*** Block opens ***

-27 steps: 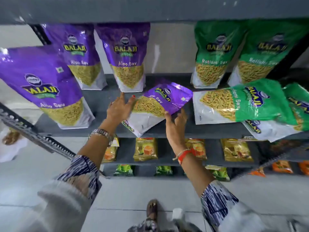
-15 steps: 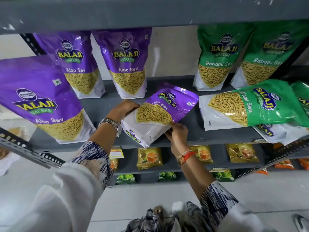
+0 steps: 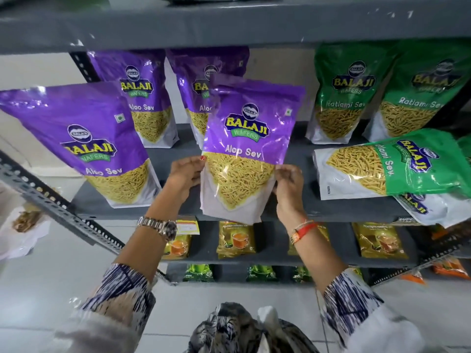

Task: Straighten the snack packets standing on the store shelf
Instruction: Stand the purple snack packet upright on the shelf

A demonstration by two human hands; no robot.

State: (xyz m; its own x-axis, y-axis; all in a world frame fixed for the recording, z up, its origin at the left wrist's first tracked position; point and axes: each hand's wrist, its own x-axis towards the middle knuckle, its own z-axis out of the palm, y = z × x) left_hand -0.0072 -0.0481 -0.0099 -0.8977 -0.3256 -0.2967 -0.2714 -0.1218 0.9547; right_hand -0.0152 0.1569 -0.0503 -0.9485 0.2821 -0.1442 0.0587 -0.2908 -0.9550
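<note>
A purple Aloo Sev packet [image 3: 247,146] stands upright at the front middle of the grey shelf [image 3: 173,159]. My left hand [image 3: 184,174] grips its left edge and my right hand [image 3: 288,184] grips its right edge. Another purple packet [image 3: 84,138] stands front left, and two more purple packets [image 3: 142,98] [image 3: 198,80] stand behind. Two green Ratlami Sev packets [image 3: 346,95] [image 3: 418,98] stand at the back right. A green packet [image 3: 390,166] lies on its side at the front right, on top of another fallen packet [image 3: 430,210].
A grey upper shelf [image 3: 229,24] hangs close overhead. A perforated metal upright [image 3: 51,202] slants across the left. Lower shelves hold small yellow tea packets [image 3: 235,239] and green packets [image 3: 198,272]. White tiled floor lies below.
The purple packet that lay tilted on the shelf now stands upright. Both hands went from reaching for it to gripping its two sides. The camera moved closer.
</note>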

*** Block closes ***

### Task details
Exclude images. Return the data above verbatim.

### Response to the exercise
-27 steps: 
-15 steps: 
+0 steps: 

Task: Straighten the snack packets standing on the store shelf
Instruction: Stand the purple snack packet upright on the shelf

A demonstration by two human hands; no robot.

State: (xyz m; its own x-axis, y-axis; all in a world frame fixed for the recording, z up, its origin at the left wrist's first tracked position; point and axes: each hand's wrist, its own x-axis towards the middle knuckle, its own z-axis out of the palm, y = z × x) left_hand -0.0072 -0.0481 -0.0099 -0.8977 -0.3256 -0.2967 -0.2714 -0.1218 0.9547; right_hand -0.0152 0.1569 -0.0503 -0.9485 0.2821 -0.1442 0.0587 -0.2908 -0.9550
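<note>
A purple Aloo Sev packet [image 3: 247,146] stands upright at the front middle of the grey shelf [image 3: 173,159]. My left hand [image 3: 184,174] grips its left edge and my right hand [image 3: 288,184] grips its right edge. Another purple packet [image 3: 84,138] stands front left, and two more purple packets [image 3: 142,98] [image 3: 198,80] stand behind. Two green Ratlami Sev packets [image 3: 346,95] [image 3: 418,98] stand at the back right. A green packet [image 3: 390,166] lies on its side at the front right, on top of another fallen packet [image 3: 430,210].
A grey upper shelf [image 3: 229,24] hangs close overhead. A perforated metal upright [image 3: 51,202] slants across the left. Lower shelves hold small yellow tea packets [image 3: 235,239] and green packets [image 3: 198,272]. White tiled floor lies below.
The purple packet that lay tilted on the shelf now stands upright. Both hands went from reaching for it to gripping its two sides. The camera moved closer.
</note>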

No further output is expected for this exercise.